> _Exercise goal_: Start to finish, return the listing exactly as written.

***** Information shown

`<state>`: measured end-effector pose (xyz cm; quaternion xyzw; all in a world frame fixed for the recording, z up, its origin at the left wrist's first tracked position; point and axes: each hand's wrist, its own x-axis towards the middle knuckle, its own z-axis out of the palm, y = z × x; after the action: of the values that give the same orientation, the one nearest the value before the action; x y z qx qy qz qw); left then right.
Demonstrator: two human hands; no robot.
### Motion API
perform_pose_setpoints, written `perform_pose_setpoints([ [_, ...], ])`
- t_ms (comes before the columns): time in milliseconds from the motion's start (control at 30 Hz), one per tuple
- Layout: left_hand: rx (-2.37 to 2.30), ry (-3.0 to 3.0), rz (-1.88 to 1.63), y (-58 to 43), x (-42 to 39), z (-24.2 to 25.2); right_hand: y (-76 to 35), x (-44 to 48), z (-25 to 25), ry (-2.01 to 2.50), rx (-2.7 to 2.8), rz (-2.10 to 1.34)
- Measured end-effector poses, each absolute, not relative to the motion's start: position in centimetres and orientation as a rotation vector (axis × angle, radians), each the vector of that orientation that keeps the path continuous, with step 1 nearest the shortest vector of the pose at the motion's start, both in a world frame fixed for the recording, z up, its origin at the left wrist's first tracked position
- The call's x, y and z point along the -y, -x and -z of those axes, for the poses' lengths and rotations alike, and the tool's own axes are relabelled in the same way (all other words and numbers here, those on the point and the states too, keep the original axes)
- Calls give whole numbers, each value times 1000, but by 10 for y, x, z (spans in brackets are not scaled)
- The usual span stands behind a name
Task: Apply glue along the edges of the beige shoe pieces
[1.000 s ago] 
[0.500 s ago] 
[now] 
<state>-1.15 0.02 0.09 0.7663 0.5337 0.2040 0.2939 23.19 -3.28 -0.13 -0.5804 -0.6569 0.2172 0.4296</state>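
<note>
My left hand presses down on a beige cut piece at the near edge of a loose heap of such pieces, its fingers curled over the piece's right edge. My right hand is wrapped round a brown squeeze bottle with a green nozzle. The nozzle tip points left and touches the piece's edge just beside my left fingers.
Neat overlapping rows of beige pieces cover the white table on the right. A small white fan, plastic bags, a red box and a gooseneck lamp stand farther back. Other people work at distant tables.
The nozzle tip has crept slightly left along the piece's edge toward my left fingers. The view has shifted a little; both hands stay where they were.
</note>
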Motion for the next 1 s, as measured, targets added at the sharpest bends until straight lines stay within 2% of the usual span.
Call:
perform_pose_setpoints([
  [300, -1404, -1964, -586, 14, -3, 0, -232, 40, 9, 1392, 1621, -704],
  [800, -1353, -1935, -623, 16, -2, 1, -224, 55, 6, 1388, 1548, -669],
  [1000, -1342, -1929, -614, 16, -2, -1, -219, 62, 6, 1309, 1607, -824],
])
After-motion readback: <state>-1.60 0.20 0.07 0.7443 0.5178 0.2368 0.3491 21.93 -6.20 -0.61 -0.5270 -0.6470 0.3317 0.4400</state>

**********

> _Answer space_:
`<state>`: measured end-effector pose (xyz cm; quaternion xyzw; all in a world frame fixed for the recording, z up, its origin at the left wrist's first tracked position; point and axes: each hand's wrist, its own x-axis towards the middle knuckle, its own z-axis out of the palm, y = z × x; after the action: of the values that give the same orientation, the one nearest the value before the action; x y z qx qy qz qw); left then right.
Demonstrator: two human hands; no robot.
### Motion API
perform_pose_setpoints, written `perform_pose_setpoints([ [_, ...], ])`
- t_ms (comes before the columns): time in milliseconds from the motion's start (control at 30 Hz), one per tuple
- Layout: left_hand: rx (-2.37 to 2.30), ry (-3.0 to 3.0), rz (-1.88 to 1.63), y (-58 to 43), x (-42 to 39), z (-24.2 to 25.2); right_hand: y (-76 to 35), x (-44 to 48), z (-25 to 25), ry (-2.01 to 2.50), rx (-2.7 to 2.8), rz (-2.10 to 1.34)
- Measured end-effector poses, each absolute, not relative to the motion's start: position in centimetres and orientation as a rotation vector (axis × angle, radians), each the vector of that orientation that keeps the path continuous, with step 1 nearest the shortest vector of the pose at the motion's start, both in a world frame fixed for the recording, z up, its origin at the left wrist's first tracked position
- The call's x, y and z point along the -y, -x and -z of those axes, for the poses' lengths and rotations alike, and the tool's own axes are relabelled in the same way (all other words and numbers here, those on the point and the states too, keep the original axes)
- Calls give whole numbers, each value times 1000, but by 10 for y, x, z (spans in brackets are not scaled)
- The usual span stands behind a name
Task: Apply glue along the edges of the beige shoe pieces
[1.000 s ago] 
[0.500 s ago] 
[now] 
<state>-1.15 0.02 0.09 0.7663 0.5337 0.2040 0.2939 23.19 -3.28 -0.13 -0.5804 -0.6569 0.2172 0.4296</state>
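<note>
My left hand presses down on a beige cut piece at the near edge of a loose heap of such pieces, its fingers curled over the piece's right edge. My right hand is wrapped round a brown squeeze bottle with a green nozzle. The nozzle tip points left and touches the piece's edge just beside my left fingers.
Neat overlapping rows of beige pieces cover the white table on the right. A small white fan, plastic bags, a red box and a gooseneck lamp stand farther back. Other people work at distant tables.
The nozzle tip has crept slightly left along the piece's edge toward my left fingers. The view has shifted a little; both hands stay where they were.
</note>
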Motion for the next 1 s, as measured, targets added at the sharpest bends until straight lines stay within 2% of the usual span.
Call:
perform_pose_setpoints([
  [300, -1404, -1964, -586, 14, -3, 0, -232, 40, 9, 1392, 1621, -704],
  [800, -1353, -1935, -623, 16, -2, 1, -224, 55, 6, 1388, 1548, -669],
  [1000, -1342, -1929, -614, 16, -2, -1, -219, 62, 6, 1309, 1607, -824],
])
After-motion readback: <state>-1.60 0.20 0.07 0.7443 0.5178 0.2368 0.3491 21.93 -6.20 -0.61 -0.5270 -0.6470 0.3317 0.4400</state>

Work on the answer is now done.